*PROBLEM STATEMENT*
Reproduce the records exactly through the line with "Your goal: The".

*GIVEN DATA*

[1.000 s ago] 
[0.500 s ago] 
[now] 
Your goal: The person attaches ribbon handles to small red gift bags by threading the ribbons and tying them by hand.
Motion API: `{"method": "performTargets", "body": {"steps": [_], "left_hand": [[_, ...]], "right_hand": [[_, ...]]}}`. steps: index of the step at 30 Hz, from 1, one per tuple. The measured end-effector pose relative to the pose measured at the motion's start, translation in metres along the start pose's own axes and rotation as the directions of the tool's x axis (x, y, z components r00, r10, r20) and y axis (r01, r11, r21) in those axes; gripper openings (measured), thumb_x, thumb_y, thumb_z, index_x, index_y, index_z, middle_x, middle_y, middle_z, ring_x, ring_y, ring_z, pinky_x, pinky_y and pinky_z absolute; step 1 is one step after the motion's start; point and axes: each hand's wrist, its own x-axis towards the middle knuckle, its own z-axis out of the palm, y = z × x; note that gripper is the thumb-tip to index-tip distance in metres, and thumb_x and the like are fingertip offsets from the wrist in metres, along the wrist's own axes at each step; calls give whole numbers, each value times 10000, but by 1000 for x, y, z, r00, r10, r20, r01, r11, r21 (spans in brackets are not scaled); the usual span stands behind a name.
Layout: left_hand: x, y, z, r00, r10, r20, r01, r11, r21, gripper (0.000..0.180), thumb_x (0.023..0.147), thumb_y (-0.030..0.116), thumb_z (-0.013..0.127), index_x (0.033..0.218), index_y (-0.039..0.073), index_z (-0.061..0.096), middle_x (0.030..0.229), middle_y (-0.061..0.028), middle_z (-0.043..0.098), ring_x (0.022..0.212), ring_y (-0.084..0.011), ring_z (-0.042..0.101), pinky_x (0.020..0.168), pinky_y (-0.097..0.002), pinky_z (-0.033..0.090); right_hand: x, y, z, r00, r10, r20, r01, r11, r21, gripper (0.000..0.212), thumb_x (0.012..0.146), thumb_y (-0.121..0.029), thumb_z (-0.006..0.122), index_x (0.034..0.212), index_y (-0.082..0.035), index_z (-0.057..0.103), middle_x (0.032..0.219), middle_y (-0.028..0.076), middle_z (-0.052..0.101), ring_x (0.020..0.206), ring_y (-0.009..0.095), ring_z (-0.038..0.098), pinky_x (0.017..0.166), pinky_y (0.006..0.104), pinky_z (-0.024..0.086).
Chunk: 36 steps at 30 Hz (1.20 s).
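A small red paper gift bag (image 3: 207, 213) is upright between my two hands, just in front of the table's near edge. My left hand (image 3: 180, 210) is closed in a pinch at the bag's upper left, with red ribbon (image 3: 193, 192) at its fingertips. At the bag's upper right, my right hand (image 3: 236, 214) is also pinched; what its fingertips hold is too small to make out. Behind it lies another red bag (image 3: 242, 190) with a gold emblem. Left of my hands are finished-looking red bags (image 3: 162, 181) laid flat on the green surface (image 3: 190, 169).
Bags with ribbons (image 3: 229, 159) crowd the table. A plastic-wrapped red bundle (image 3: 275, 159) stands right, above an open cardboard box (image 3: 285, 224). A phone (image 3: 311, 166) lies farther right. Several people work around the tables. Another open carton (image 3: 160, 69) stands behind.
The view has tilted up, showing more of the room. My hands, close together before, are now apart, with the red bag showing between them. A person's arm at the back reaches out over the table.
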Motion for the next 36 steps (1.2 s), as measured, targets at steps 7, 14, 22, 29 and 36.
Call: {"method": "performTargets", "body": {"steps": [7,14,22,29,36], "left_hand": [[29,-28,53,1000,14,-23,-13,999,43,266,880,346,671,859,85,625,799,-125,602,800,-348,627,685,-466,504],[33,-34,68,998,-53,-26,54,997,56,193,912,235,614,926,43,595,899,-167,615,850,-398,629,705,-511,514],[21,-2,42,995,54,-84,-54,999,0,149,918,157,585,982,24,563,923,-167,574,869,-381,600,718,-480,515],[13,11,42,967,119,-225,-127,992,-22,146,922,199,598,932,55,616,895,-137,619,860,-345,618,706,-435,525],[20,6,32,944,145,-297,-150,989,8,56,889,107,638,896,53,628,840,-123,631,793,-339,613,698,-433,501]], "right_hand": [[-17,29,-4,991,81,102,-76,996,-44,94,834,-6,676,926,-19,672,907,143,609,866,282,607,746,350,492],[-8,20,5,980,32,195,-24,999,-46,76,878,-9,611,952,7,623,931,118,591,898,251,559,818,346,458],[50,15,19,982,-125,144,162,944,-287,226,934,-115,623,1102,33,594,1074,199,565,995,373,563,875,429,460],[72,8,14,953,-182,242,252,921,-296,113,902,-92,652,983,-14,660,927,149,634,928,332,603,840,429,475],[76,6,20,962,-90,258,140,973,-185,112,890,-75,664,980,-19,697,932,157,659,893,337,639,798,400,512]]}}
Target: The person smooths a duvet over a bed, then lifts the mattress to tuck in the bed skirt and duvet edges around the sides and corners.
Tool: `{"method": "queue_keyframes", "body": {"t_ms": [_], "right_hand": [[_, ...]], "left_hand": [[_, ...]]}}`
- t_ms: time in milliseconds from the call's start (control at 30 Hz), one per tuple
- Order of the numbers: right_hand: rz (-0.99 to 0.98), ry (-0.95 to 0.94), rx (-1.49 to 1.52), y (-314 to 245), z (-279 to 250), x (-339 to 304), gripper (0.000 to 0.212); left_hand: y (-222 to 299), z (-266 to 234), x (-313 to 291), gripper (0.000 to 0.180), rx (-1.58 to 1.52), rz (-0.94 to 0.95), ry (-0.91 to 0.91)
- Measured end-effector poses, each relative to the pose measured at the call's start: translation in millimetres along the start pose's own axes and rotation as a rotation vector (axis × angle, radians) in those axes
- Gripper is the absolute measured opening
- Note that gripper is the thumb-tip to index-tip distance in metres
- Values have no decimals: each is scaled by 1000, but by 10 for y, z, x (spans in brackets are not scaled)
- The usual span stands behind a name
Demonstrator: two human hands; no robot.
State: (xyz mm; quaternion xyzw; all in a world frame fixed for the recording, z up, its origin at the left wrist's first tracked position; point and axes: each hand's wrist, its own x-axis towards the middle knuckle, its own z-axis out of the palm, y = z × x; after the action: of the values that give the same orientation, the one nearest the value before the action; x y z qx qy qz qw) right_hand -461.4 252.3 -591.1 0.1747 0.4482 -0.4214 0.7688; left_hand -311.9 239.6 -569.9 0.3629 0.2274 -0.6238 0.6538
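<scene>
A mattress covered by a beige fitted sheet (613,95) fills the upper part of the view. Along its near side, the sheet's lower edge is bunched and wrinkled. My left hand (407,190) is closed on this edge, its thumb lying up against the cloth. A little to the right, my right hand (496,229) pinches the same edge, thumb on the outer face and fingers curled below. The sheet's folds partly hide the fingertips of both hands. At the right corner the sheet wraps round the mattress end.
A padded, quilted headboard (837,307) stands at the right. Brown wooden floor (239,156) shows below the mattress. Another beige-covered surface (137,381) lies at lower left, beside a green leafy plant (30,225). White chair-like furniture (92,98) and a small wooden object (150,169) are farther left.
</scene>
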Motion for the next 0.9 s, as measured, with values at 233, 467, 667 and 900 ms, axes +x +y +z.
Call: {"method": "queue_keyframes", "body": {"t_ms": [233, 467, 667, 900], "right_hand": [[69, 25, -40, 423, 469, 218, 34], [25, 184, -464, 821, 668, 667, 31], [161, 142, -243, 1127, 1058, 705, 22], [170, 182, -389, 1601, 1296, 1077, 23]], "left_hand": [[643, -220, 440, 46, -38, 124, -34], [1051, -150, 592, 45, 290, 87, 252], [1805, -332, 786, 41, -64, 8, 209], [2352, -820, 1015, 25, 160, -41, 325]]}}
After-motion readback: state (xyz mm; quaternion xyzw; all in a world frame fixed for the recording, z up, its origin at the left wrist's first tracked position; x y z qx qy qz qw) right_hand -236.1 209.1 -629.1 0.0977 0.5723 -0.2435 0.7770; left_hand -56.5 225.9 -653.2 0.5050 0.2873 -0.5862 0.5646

*YOUR RESPONSE*
[1.000 s ago] 
[0.500 s ago] 
[now] 
Your goal: The person attaches ribbon handles to small red gift bags by threading the ribbons and tying them by hand.

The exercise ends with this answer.